----- INFORMATION SHOWN

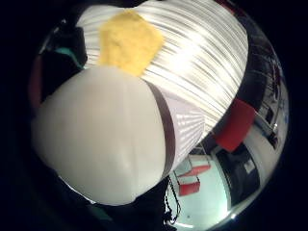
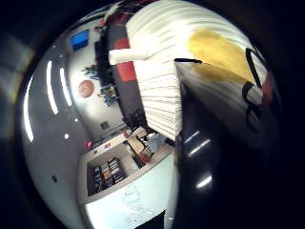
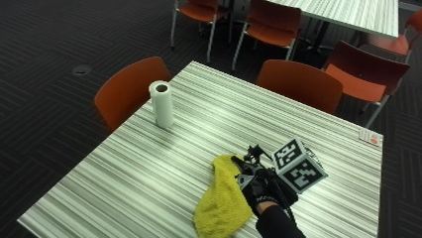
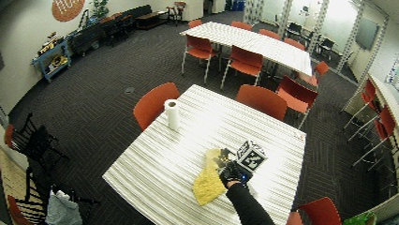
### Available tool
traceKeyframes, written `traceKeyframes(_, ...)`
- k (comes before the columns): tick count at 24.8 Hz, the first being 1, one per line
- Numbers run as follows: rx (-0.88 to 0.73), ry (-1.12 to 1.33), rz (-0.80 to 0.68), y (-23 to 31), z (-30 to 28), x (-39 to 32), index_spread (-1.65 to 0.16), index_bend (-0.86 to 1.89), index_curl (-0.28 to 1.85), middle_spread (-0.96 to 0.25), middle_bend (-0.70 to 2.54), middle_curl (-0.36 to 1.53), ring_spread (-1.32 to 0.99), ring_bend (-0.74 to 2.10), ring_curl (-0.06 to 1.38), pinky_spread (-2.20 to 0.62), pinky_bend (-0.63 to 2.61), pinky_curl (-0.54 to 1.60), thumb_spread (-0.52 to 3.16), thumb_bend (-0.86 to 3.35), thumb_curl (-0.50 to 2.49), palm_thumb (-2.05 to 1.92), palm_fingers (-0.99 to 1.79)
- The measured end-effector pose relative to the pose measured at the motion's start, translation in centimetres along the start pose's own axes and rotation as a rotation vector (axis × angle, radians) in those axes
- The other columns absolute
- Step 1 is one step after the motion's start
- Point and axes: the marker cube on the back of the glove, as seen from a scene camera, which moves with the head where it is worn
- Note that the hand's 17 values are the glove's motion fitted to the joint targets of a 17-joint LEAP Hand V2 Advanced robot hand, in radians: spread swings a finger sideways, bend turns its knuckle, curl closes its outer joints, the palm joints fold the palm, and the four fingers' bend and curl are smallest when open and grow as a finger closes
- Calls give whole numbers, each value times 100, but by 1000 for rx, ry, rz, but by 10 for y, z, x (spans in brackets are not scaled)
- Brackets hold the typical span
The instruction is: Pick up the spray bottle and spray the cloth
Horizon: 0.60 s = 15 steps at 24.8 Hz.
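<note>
Bottle (image 1: 101,144), rigid, probably light and slick, is sitting in the right hand (image 3: 260,187), grip curling around its body above the cloth (image 3: 221,198) near the tabletop's (image 3: 131,173) front edge.

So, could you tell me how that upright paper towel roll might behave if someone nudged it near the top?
The paper towel roll stands on end, tall and narrow, so a push near the top would probably tip it. Once on its round side it would likely roll across the striped table. It looks light, so a low push might slide it instead.
</note>
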Motion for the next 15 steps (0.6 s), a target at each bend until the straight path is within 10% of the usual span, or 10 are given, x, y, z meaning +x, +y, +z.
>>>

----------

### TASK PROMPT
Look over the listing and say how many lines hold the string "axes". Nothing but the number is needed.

### WRITTEN SOLUTION
2